Retraites : la revalorisation des pensions agricoles au coeur des revendications

Tandis que la Confédération paysanne a appelé à la mobilisation nationale le 5 décembre contre la réforme des retraites, la FNSEA a indiqué ne pas se joindre au mouvement. Les deux syndicats se rejoignent néanmoins pour revendiquer la revalorisation des pensions des retraités actuels.

"Nous soutenons la réforme des retraites et ne nous associerons pas au mouvement du 5 décembre", a déclaré Christiane Lambert, présidente de la FNSEA, à l'issue d'un entretien mardi 3 décembre avec le Premier ministre. "Un système où chaque euro cotisé donne les mêmes droits à tout le monde ne peut être que mieux pour les agriculteurs", a-t-elle poursuivi, rappelant que "la moyenne des retraites agricoles aujourd'hui, c'est 780 euros pour les hommes et 580 euros pour les femmes, des niveaux dramatiques". 

Mais cette réforme, si elle améliore potentiellement le sort des futurs retraités agricoles, ne change rien à celui des retraités actuels. Un sujet qui, selon Christiane Lambert, a été évoqué auprès d'Edouard Philippe. "Nous avons parlé des retraités actuels qui ne sont pas concernés par la réforme et pour lesquels nous attendons sans délai un geste de revalorisation", a-t-elle précisé. 

Planchers et plafonds

Ce sujet de la revalorisation des retraites actuelles est l'une des raisons qui pousse de son côté la Confédération paysanne à rejoindre la mobilisation du 5 décembre. "La proposition qui est pour l'instant sur la table ne répond pas à notre attente d'un système de retraite plus équitable et mieux valorisé pour les retraités du monde agricole", a indiqué Nicolas Girod, porte-parole de la Confédération paysanne, contacté par Pleinchamp.

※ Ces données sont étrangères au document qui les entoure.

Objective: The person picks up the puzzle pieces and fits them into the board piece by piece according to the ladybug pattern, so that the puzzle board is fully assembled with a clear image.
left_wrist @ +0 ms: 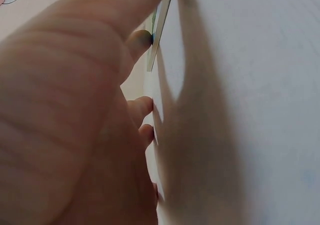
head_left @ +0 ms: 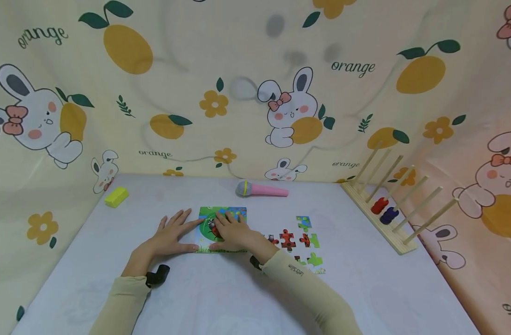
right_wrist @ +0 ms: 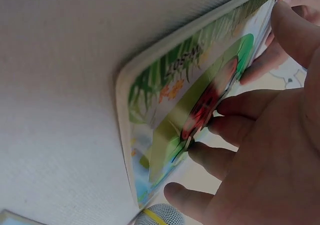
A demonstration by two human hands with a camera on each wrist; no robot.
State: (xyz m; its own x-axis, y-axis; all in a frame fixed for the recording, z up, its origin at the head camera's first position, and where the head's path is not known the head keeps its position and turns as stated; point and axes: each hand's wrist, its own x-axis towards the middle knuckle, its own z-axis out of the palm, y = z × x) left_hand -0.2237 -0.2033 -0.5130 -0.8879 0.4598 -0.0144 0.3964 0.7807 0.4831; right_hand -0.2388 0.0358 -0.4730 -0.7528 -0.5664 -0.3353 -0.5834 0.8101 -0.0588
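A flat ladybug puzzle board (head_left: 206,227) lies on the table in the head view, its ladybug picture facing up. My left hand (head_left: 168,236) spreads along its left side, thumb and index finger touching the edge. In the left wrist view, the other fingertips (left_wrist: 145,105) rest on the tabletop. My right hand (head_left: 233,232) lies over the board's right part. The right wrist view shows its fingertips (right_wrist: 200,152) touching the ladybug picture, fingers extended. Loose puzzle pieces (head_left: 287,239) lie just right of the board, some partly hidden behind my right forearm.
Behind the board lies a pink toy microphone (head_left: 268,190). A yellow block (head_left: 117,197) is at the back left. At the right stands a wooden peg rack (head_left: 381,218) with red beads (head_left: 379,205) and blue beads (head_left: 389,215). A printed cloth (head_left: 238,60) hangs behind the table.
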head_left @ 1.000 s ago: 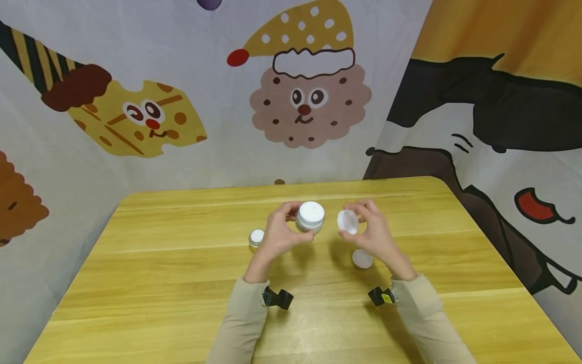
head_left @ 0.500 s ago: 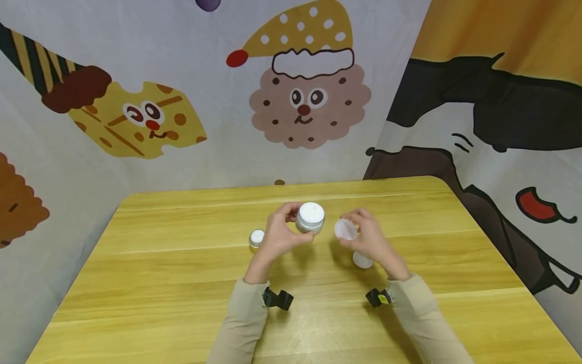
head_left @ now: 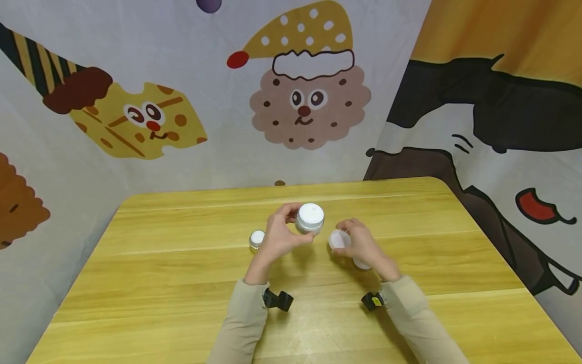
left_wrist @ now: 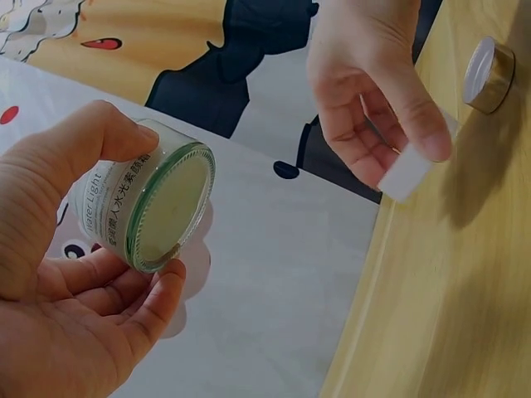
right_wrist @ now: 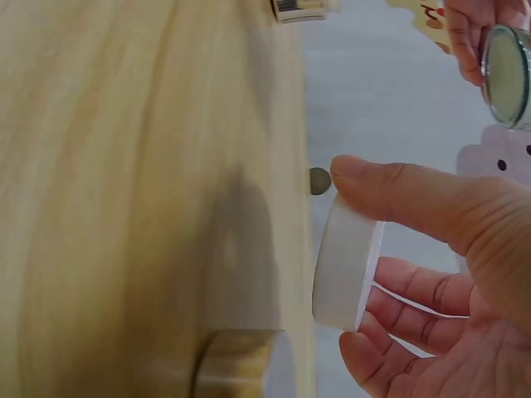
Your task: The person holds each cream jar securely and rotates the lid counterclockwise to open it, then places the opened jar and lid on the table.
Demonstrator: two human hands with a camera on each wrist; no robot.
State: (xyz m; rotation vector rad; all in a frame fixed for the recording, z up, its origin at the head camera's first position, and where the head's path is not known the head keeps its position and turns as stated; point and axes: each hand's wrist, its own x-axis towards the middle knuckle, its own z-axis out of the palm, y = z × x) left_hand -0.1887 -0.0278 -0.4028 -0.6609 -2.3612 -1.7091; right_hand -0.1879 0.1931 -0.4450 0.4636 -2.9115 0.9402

"Il y a urgence à revaloriser les pensions des retraités actuels", a-t-il soutenu. "Il y a eu des propositions de loi aussi bien par le Sénat que par les députés à ce sujet, qui ont à chaque fois été rejetées par le gouvernement sous prétexte qu'une réforme des retraites était dans les tuyaux", a-t-il regretté. 

La Confédération paysanne porte également une revendication qui ne figure pas dans la réforme en cours : le plafonnement des plus grosses retraites, un sujet "tabou", selon Nicolas Girod. "Si on veut revaloriser tout le monde, il va falloir réfléchir à des niveaux de plafonnement ou à des niveaux de cotisation plus important pour les revenus plus importants", a-t-il conclu.